== EXERCISE GOAL ==
Once "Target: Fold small" turns up in a line below, reproduce that line and those after it exactly, stopping after the line with "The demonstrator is"; leave pictures out.

== RECORDED DATA ==
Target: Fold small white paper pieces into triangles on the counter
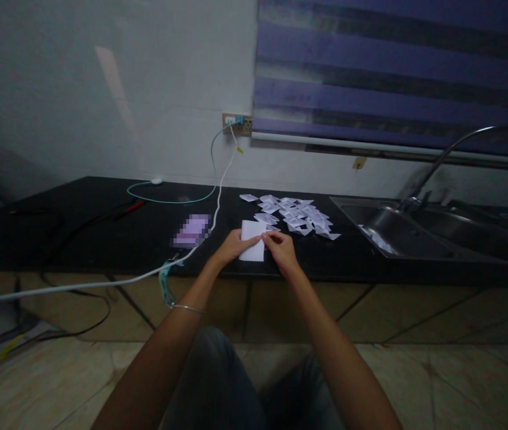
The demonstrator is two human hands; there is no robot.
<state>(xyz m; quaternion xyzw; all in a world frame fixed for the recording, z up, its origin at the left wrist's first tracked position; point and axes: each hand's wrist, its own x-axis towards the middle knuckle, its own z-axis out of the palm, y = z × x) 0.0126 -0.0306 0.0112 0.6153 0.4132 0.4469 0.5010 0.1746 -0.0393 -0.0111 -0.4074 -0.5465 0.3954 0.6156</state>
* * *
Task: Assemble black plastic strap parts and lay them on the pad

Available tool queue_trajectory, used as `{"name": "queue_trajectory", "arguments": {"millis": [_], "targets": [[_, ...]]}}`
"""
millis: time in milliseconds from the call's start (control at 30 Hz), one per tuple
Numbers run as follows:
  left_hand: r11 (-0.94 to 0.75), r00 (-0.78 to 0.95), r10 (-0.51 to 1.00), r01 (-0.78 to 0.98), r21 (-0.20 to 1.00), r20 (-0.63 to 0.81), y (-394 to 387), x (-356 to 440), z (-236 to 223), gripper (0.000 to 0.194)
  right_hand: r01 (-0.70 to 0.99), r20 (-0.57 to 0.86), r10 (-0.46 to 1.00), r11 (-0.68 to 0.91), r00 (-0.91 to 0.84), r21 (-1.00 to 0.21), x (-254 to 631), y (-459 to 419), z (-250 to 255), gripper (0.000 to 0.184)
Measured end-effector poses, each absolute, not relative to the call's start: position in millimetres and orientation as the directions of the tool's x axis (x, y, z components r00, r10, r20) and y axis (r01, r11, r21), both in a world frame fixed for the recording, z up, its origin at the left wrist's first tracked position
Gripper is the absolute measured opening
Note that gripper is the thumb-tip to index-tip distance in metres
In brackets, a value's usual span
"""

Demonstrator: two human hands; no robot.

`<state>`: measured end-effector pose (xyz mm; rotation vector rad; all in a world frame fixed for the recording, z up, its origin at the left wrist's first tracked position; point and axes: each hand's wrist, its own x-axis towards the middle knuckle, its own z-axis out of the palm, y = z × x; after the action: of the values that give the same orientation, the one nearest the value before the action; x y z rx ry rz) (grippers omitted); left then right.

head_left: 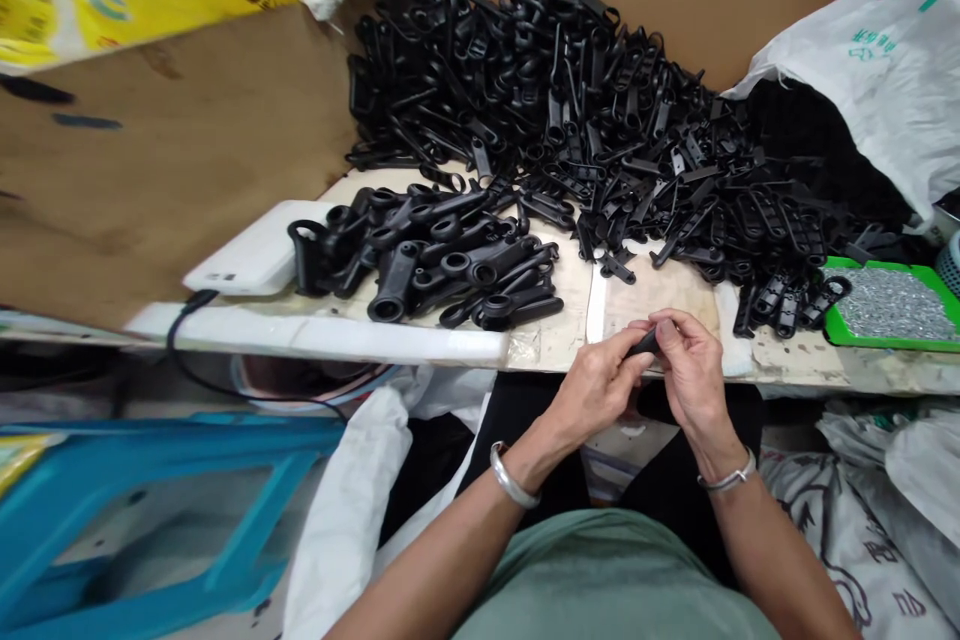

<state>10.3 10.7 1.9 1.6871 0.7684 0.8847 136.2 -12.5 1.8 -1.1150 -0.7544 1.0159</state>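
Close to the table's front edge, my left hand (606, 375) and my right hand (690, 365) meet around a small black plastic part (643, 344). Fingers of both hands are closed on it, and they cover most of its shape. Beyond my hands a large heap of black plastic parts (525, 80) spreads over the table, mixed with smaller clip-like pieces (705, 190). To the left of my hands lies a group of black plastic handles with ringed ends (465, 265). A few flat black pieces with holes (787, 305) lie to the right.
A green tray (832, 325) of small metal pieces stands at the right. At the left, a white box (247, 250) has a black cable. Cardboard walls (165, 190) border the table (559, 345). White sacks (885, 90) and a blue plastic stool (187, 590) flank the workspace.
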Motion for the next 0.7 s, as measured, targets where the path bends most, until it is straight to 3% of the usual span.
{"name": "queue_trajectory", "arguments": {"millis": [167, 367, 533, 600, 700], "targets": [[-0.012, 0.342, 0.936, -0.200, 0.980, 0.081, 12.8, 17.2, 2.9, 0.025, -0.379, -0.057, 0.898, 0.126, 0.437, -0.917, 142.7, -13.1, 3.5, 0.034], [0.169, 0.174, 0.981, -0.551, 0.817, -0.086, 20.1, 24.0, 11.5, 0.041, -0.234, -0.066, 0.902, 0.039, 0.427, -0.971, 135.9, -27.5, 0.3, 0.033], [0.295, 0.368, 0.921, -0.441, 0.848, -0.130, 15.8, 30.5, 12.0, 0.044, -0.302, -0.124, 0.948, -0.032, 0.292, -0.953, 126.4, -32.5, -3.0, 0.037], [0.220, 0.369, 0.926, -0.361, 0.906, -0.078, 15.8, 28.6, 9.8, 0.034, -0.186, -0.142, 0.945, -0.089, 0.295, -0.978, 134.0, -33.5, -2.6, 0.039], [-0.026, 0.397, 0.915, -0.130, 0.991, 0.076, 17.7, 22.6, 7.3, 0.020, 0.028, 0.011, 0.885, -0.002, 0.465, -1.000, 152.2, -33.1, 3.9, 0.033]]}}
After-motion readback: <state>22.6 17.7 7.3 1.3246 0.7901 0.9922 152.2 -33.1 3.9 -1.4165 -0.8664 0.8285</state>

== ANSWER AREA ==
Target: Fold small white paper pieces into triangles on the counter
The demonstrator is two human hands; there is no robot.

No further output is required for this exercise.